*WHAT TO DO*.
Lines in the listing below containing the string "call" are to be identified and copied.

#####

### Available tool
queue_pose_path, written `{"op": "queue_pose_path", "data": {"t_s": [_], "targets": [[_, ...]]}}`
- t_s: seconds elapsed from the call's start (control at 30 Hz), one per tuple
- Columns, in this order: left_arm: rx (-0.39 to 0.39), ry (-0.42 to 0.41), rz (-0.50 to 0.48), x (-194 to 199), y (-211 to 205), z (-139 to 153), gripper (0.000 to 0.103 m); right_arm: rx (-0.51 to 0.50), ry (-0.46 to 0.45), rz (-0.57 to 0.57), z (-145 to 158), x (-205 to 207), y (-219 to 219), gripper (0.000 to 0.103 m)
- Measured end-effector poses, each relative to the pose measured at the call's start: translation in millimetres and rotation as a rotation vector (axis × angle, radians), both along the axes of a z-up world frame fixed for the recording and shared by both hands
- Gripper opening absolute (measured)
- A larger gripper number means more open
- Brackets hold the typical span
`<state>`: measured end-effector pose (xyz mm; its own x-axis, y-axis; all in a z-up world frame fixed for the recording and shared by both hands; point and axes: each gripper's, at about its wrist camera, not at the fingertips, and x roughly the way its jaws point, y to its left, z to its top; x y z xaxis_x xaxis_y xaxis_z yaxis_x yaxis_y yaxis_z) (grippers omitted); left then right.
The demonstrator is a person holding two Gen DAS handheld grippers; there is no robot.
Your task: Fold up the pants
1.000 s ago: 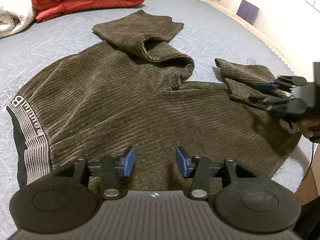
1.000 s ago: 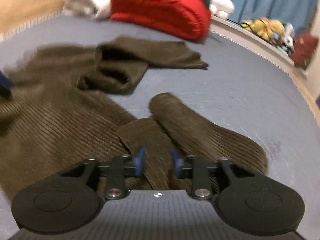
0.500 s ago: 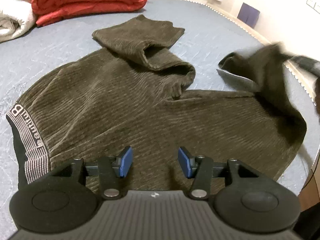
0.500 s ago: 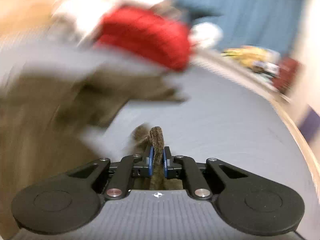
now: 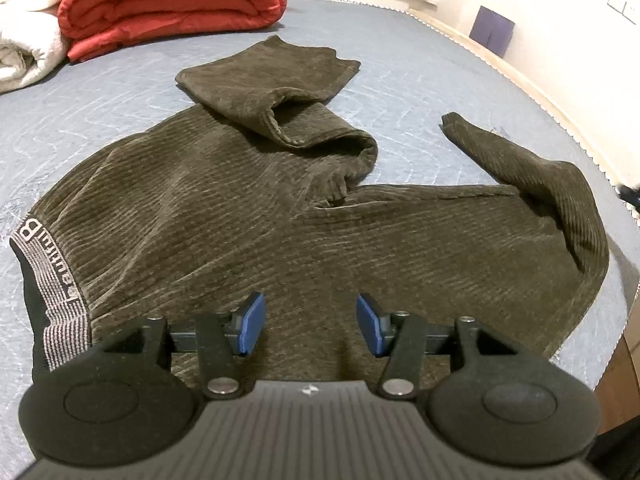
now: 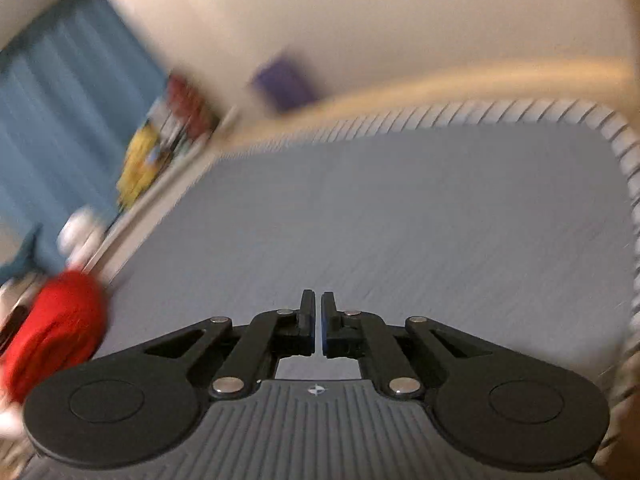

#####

*TASK ANSWER*.
- t_s: seconds elapsed from the call's start (control at 30 Hz), one per tuple
- Measured end-effector poses, each relative to the pose measured at the call's start: translation in millimetres and rotation as a rotation vector (axis × angle, radians), both along the axes of a z-up world frame fixed for the recording and shared by both hands

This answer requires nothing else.